The review revealed that most adaptive displays rely on one or two metrics, with most relying simply on the location of gaze. Would more metrics be able to reveal more about a person’s attention or would they not be useful in the context of an adaptive display? Is there a limitation on processing power that would create a lag and prevent the adaptation from being triggered quickly enough? This could be a problem for higher-order eye tracking metrics (Sharafi et al., 2020), where these might not be calculated quickly enough to be of use. Other metrics may be redundant and highly correlated, or may require too many fixations to be calculated sufficiently quickly to be useful.
To further explore this last issue, a moving window of time may be needed during which time the metrics are calculated. The exact duration of this window will likely depend on the context and the task, with more high-level or complex metrics requiring longer windows. But what combination of metrics works best for different tasks or contexts? Would a window of one minute as suggested by Sharma et al. (2016) be useful in other contexts? The focus would have to be on finding ways to shorten the window as much as possible for different tasks.

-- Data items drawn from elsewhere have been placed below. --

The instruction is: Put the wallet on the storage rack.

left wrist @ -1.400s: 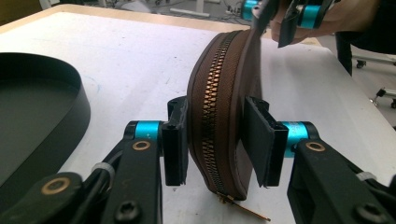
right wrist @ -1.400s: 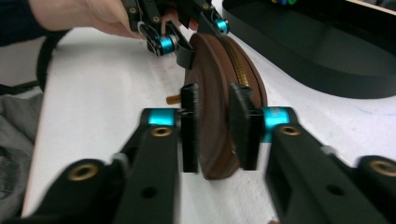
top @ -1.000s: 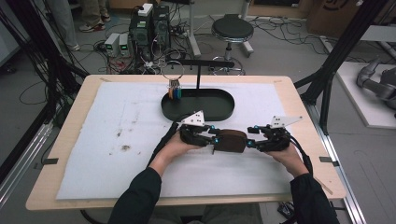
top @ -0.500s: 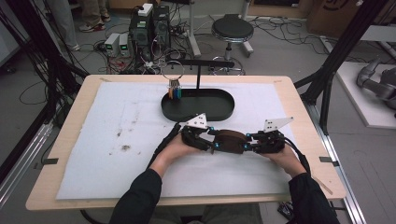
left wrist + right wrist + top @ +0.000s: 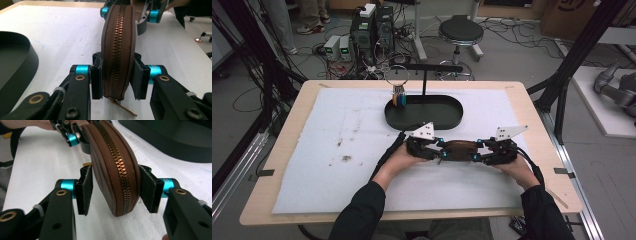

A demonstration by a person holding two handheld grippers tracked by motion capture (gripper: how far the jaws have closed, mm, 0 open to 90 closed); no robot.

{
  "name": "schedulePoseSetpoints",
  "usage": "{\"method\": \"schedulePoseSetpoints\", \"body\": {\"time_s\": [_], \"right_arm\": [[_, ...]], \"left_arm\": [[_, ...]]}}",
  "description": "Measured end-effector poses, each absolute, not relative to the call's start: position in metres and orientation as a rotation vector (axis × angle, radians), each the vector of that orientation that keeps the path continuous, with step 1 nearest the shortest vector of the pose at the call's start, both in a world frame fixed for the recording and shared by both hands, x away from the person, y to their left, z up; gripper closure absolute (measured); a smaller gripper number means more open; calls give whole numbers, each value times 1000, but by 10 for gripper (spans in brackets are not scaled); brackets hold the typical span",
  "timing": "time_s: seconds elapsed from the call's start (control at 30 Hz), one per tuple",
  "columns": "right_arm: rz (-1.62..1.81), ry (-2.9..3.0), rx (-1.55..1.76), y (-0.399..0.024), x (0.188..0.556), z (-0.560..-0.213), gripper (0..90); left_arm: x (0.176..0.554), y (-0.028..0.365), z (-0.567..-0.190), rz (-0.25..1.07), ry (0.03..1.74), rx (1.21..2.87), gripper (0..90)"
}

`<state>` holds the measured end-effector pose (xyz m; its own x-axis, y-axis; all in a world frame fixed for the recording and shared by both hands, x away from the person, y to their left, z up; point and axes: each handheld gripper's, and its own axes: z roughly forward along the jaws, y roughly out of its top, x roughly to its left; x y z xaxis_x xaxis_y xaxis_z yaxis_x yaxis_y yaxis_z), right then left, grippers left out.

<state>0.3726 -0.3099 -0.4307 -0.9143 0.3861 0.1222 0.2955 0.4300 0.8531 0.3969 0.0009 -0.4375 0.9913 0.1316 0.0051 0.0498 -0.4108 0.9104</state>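
- High view: a brown zipped pouch (image 5: 460, 149) sits on the white mat of the counter (image 5: 287, 200), between the left tongs (image 5: 438, 149) and right tongs (image 5: 481, 150), just in front of a black oval tray (image 5: 452, 119). No readable writing; the coloured items at the tray's rim are too small to name.
- Left gripper view: the left tongs have just been closing and clamp the pouch's end; its zip pull (image 5: 123, 106) pokes out below. The far end is cut off.
- Right gripper view: the right tongs have just been opening; they seem to stand slightly off the pouch.
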Motion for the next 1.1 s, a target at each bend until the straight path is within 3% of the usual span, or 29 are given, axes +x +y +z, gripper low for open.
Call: {"method": "schedulePoseSetpoints", "body": {"time_s": [0.27, 1.1], "right_arm": [[1556, 2514, 687, -318, 373, -426, 406], [1513, 2183, 989, -347, 376, -415, 405]], "left_arm": [[399, 7, -434, 91, 158, 1991, 683], [396, 64, -382, 274, 334, 1856, 687]]}}
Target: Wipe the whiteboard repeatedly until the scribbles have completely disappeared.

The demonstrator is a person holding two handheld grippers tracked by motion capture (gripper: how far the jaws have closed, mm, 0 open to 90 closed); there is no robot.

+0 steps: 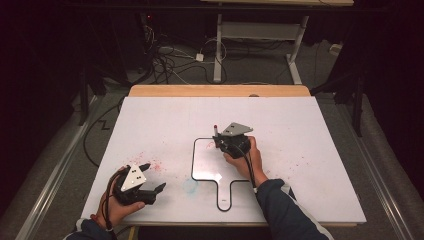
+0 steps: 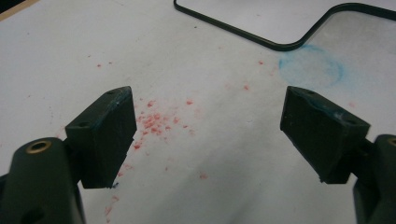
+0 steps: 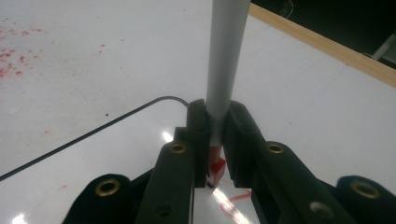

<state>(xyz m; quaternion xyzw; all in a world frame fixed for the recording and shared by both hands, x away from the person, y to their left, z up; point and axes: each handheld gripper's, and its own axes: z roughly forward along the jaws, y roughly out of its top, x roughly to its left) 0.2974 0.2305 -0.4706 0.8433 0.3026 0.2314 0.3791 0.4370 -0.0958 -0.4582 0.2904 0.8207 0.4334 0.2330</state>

How should the adaptation be triggered?
The review revealed that none of the adaptive displays in recent years have relied on prediction algorithms such as regression. Instead, either the location of gaze alone or a threshold on dwell time or fixation number has been used. Could there be any merit in using more advanced machine learning models? This would go together with using additional eye tracking metrics, in which case these would form the input to any algorithm that then triggers the adaptation. Would this provide any added value? One thing to consider is the added time for this calculation to be done, which would need to be factored into the moving window. Moacdieh and Sarter (2017) used logistic regression models to predict when users are affected by clutter using three eye tracking metrics but did not close the loop and create any display adaptations. Could it be that the same result could have been obtained using a simpler threshold approach? This is something that would need to be explored further.
Conclusion
In summary, the practical takeaways from this review can be summarized as follows. First, adaptive displays based on one metric and a simple threshold algorithm are possible and have been tried and tested in different domains. Second, there is a need to further explore a number of different aspects of adaptive displays, namely, what metrics can be calculated quickly enough to be useful, what combinations of metrics can reveal the most about a person’s attentional state, what the ideal window of time (if any) should be for calculating the metrics, and what type of algorithm (if any) should be used to trigger the adaptations. Finally, there is great scope for further applications of eye tracking-based adaptive displays, particularly for interruption management, in online learning environments, and for detecting distraction and vigilance decrements.